Exercise goal:
Search the records for the string "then" and copy every line where it turns up.

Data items
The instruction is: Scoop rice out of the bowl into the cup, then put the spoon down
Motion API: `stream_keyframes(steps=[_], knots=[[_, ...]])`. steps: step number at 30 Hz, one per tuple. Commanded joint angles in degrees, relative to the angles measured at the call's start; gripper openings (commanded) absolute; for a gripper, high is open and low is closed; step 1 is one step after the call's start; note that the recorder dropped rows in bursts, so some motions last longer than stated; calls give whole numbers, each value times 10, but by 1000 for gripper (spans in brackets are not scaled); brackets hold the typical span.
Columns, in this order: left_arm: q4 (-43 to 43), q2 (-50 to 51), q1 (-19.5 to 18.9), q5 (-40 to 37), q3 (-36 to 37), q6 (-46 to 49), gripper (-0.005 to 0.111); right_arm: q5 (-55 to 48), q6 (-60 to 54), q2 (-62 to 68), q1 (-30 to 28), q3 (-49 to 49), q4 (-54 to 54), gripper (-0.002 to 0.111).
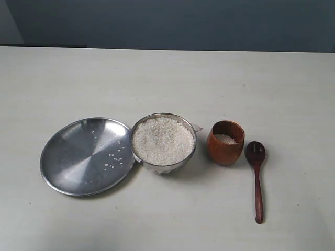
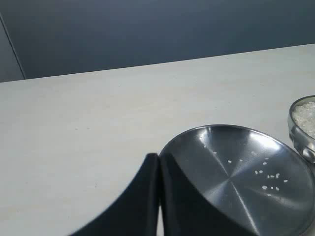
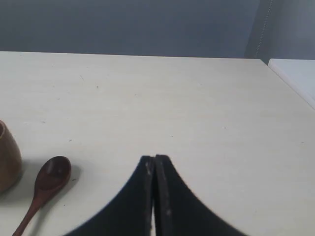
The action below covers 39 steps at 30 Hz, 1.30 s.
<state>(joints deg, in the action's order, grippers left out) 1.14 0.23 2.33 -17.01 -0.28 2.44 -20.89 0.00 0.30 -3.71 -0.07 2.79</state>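
The shiny metal bowl (image 1: 163, 143) sits mid-table, heaped with white rice (image 1: 162, 140); its edge (image 2: 302, 129) shows in the left wrist view. Right of it stands the reddish-brown wooden cup (image 1: 225, 142) with a little rice (image 1: 225, 138) inside; its side (image 3: 8, 157) shows in the right wrist view. The dark wooden spoon (image 1: 257, 178) lies flat on the table right of the cup, head (image 3: 53, 173) toward the far side. Neither arm appears in the exterior view. My left gripper (image 2: 159, 157) is shut and empty by the plate's rim. My right gripper (image 3: 155, 158) is shut and empty, apart from the spoon.
A wide flat metal plate (image 1: 78, 157) lies left of the bowl, touching it, with several stray rice grains (image 1: 115, 159) on it. The pale table (image 1: 167, 78) runs back to a dark wall. A white surface (image 3: 295, 73) borders the table in the right wrist view.
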Motion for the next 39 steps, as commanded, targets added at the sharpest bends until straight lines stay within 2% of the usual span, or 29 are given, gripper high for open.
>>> stream_keyframes(steps=[1,36,39], knots=[[-2,-2,1,7,3,-3,0,3,0,-3,-2,1,1,0],[-2,-2,1,7,3,-3,0,3,0,-3,-2,1,1,0],[-2,-2,1,6,3,-3,0,38,-3,-3,-2,1,17,0]])
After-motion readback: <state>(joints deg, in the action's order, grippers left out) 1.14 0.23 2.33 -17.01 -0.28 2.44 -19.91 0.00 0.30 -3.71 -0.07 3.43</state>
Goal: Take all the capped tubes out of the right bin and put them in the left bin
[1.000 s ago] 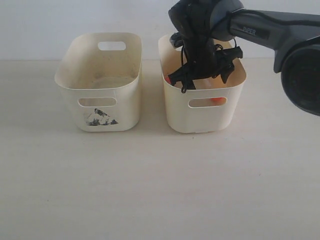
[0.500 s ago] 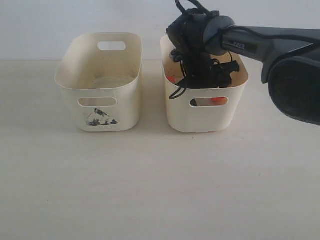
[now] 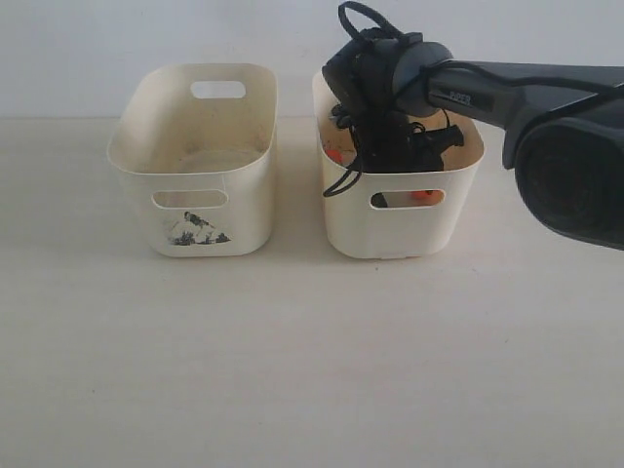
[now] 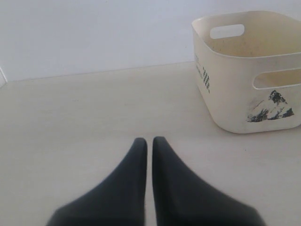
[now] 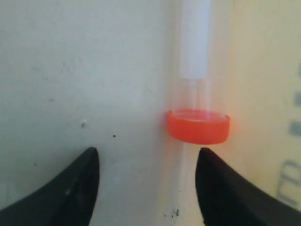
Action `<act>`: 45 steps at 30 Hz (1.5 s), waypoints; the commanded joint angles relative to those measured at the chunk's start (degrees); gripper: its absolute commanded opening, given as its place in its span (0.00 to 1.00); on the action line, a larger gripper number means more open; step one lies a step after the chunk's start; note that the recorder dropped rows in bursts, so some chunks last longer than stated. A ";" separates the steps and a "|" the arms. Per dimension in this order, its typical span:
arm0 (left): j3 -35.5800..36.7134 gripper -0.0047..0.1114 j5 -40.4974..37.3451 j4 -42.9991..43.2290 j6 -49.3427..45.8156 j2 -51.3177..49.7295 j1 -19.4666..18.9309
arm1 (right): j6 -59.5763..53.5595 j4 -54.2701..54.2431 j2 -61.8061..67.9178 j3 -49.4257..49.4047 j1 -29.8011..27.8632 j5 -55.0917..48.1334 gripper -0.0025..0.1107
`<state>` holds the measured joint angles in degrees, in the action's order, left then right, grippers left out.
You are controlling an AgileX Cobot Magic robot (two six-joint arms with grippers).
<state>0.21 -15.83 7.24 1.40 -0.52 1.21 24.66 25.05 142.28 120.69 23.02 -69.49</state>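
Two cream bins are set upright, just apart: the smudged left bin [image 3: 195, 210] at 9 o'clock of the plain right bin [image 3: 390, 232]. A clear, orange-capped capped tube [image 5: 198, 126] is seen beside the right bin's inner wall.

The left bin [image 3: 244, 200] and right bin [image 3: 351, 226] look like smooth cream plastic with a dull sheen. The left bin's near face bears a scuffed black-grey label remnant. The capped tube [image 5: 194, 52] is clear plastic with a glossy orange cap. The table [image 3: 292, 370] is pale and matt. The right gripper [image 5: 146, 162] looks matt black.

L bin [image 3: 190, 161] left of R bin [image 3: 400, 222] (just beside); capped tube [image 5: 198, 126], R pincer [image 5: 146, 157] in R bin.
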 commanded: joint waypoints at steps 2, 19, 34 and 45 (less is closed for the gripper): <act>-0.21 0.08 0.85 -0.38 0.66 0.11 -0.06 | 0.31 1.05 1.18 -0.22 -0.22 -0.48 0.29; -0.21 0.08 0.85 -0.38 0.66 0.11 -0.06 | -3.92 5.79 -2.82 1.44 0.08 -0.48 0.58; -0.21 0.08 0.85 -0.38 0.66 0.11 -0.06 | -3.78 6.81 0.92 1.31 0.08 5.51 0.58; -0.21 0.08 0.85 -0.38 0.66 0.11 -0.06 | -4.20 3.15 3.55 1.31 -0.15 4.26 0.50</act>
<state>0.21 -15.83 7.24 1.40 -0.52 1.21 21.07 31.56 144.34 122.39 23.35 -64.84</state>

Response:
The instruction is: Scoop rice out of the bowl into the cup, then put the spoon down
`<state>` holds the measured joint angles in degrees, in the action's order, left then right, grippers left out.

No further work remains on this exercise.